4. Highly Available and Fault-Tolerant Architecture
4.1 Multi-AZ and Multi-Region Design Patterns
Availability Zones
AZs are physically separate data centers within a Region with independent power, cooling, and networking. Design all production workloads to span at least 2 AZs (3 recommended for critical applications). Auto Scaling groups automatically rebalance instances across specified AZs.
Disaster Recovery Strategy Comparison
| Strategy | Description | RTO | RPO | Cost |
|---|---|---|---|---|
| Backup & Restore | Periodic backups copied to DR Region; restore on failure | Hours | Hours | $ |
| Pilot Light | Minimal core infrastructure (DB) running in DR; compute off | 10–60 min | Minutes | $$ |
| Warm Standby | Scaled-down running copy of full environment in DR | Minutes | Seconds | $$$ |
| Multi-Site Active/Active | Full production capacity in both Regions; live traffic split | Near-zero | Near-zero | $$$$ |
Key Concept: RPO is the maximum acceptable data loss (measured in time). RTO is the maximum acceptable downtime. Lower RPO and RTO = higher cost. The exam often presents a cost constraint and asks which DR strategy fits.
4.2 Database High Availability
RDS Multi-AZ vs.
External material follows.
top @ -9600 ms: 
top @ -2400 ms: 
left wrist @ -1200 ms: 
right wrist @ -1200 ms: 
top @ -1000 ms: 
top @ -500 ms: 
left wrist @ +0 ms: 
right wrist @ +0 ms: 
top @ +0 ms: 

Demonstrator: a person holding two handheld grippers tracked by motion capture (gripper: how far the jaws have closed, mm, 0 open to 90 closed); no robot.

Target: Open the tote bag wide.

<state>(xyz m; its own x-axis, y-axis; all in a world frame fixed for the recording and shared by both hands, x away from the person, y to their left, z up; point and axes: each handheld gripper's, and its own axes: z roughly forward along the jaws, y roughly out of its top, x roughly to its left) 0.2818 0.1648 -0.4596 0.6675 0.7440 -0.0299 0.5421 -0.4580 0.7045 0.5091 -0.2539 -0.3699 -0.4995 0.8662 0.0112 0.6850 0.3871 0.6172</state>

Read Replicas
| Feature | Multi-AZ Deployment | Read Replica |
|---|---|---|
| Primary Purpose | High availability and automatic failover | Read scaling and DR |
| Replication | Synchronous — zero data loss | Asynchronous — potential lag |
| Readable | No — standby is not accessible | Yes — redirect read queries |
| Automatic Failover | Yes — 1–2 minutes; DNS updates automatically | No — manual promotion |
| Cross-Region | No — standby is in same region only | Yes — cross-region replicas supported |
Exam Tip: Multi-AZ standby is NOT readable. If a question asks about offloading read traffic, the answer is Read Replicas. If a question asks about automatic failover or high availability, the answer is Multi-AZ. These are different features that can (and should) both be used together.
Amazon Aurora HA Architecture
Aurora stores 6 copies of data across 3 AZs automatically (2 copies per AZ). It can sustain writes with 4/6 copies and reads with 3/6 copies, and self-heals corrupted blocks via peer-to-peer replication.
| Aurora Feature | Detail |
|---|---|
| Read Replicas | Up to 15; shared storage volume (no replication lag for reads) |
| Aurora Serverless v2 | Scales from 0.5 to 128 ACUs; per-second billing; minimum 0.5 (not zero) |
| Aurora Global Database | Cross-region replication; RPO < 1 second; RTO < 1 minute; up to 5 secondary Regions |
| Writer / Reader Endpoints | Writer always points to primary; Reader load-balances across all replicas |
Amazon DynamoDB High Availability Features
DynamoDB replicates data across 3 AZs by default — no configuration needed.
| Feature | Detail |
|---|---|
| Global Tables | Multi-region, multi-master active-active replication; requires DynamoDB Streams enabled |
| On-Demand Capacity | Auto-scales instantly; no capacity planning; higher cost per request |
| DynamoDB Streams | Captures item-level changes (INSERT, MODIFY, REMOVE); triggers Lambda for event-driven processing |
4.3 EC2 Auto Scaling — Full Reference
Scaling Policy Types
| Policy Type | Behavior | Best For |
|---|---|---|
| Simple | One alarm triggers one fixed action; cooldown period | Basic scaling needs |
| Step | Multiple thresholds; proportional response steps | Graduated response to varying load levels |
| Target Tracking | Maintain a specific metric value automatically | Most use cases; easiest to configure |
| Scheduled | Pre-defined capacity changes at specific times | Predictable load patterns (business hours, batch windows) |
| Predictive | ML-based forecast; provisions capacity proactively before demand | Recurring, cyclical traffic patterns |
Key Concept: Target Tracking is the simplest and recommended default. You specify a target metric value (e.g., 50% CPU) and AWS automatically adjusts capacity to maintain it. Predictive Scaling learns from 2 weeks of history and pre-warms capacity before demand spikes.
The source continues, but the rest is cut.